The government's detention policies state clearly that detention is considered only as a last resort and that even people with criminal records are not necessarily to be detained unless there is substantial reason to believe that they will reoffend while in Canada. I am sorry but when it comes to predicting criminal behaviour or who might reoffend the government has a hopeless record. It needs to have laws which detain those who might be a menace to our security.
Imagine a 25 year old man arriving in Canada from a country in the Middle East or North Africa where there are active terrorist groups, which have been named by CSIS, the United States and British governments and which are not declared to be safe under article 33 of the Geneva convention. The person says he wants to claim refugee status, that he does not have a passport because he used false documents to get to Canada and that he destroyed the documents on the plane.
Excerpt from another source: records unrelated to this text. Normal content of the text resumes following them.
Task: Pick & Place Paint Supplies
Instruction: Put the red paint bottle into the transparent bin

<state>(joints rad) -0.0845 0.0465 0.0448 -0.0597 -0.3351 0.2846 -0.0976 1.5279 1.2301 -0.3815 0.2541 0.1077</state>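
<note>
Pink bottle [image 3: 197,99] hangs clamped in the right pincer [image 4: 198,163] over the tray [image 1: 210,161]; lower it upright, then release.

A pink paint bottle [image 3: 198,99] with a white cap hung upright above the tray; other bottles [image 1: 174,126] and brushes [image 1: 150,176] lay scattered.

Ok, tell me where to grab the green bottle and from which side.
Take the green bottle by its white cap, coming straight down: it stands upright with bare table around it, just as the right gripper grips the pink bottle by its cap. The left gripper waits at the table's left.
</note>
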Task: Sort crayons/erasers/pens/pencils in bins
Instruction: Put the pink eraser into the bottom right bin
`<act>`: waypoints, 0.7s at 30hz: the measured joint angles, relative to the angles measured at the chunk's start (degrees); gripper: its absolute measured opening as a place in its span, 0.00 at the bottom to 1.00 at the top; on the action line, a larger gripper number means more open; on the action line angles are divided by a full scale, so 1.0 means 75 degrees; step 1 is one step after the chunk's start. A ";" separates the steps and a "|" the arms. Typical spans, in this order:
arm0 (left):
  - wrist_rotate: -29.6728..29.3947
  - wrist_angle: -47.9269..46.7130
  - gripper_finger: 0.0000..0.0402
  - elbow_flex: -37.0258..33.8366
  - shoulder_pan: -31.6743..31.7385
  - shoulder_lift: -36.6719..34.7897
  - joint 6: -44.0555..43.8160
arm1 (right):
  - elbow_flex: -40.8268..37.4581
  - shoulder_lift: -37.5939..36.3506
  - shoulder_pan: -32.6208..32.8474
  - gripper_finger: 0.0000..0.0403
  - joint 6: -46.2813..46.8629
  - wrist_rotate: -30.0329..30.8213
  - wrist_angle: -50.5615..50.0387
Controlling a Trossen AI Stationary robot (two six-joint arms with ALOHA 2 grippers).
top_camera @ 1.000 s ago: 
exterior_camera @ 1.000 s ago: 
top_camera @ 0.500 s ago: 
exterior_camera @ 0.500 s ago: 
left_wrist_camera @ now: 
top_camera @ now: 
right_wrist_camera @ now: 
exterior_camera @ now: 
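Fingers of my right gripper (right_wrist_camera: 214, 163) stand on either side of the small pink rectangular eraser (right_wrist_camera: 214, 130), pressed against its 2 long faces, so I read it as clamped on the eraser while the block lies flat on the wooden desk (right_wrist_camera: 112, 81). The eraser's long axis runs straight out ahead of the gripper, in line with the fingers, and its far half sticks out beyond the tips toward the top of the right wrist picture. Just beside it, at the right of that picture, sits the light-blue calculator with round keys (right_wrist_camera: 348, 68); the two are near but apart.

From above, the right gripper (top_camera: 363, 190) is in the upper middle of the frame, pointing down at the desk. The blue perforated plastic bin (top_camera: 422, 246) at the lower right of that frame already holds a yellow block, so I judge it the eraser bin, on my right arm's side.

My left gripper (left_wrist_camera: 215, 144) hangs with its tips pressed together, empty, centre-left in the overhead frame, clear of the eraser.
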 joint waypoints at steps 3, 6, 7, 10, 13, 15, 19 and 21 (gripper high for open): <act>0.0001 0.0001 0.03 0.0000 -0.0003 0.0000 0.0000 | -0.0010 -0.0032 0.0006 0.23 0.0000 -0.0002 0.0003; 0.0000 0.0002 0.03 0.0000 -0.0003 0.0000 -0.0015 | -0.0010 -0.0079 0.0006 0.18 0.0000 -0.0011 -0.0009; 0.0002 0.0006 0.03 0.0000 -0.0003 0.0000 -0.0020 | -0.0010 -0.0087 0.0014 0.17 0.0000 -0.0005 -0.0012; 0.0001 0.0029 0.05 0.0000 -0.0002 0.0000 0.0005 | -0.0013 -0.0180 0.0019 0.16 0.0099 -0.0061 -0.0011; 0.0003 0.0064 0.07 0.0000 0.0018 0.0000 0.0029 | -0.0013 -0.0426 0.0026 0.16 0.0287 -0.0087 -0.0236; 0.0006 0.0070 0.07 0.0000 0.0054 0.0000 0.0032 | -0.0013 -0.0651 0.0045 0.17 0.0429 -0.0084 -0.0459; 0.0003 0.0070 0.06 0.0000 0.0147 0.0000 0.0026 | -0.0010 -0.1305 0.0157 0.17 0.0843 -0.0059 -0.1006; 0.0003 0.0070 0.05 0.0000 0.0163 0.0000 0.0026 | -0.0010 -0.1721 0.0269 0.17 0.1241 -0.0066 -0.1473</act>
If there is no evidence to tie such a person to specific criminal activities, it would be hard under the current refugee detention guidelines for this person to be detained. It is unacceptable. We must have the power in place to detain such individuals.
Between now and the time in which legislation will finally come in, how many people with terrorist or criminal intent will walk away from our border points when they could have and should have been detained?
I respect the Liberal MPs who in 1998 recommended in a committee the very same things we talked about today. I ask them to consider the integrity of their loyalties. I understand the politics of following what a cabinet minister wants, but this is about more than the aspirations of a future cabinet minister or the fear of the whip. It is about doing the right thing. It is about something that could be a matter of life and death. It is about the only too real possibilities of what shameless and evil terrorists might do.
In 1998, when Liberals recommended the very things that we are asking for today, there was not much North American evidence of just how evil terrorists could be. Today, in a devastated crater in New York City, there are at least 6,000 reasons to motivate us all. I encourage all MPs to vote tonight on the side of what is right and just; on the side of peace, protection and freedom.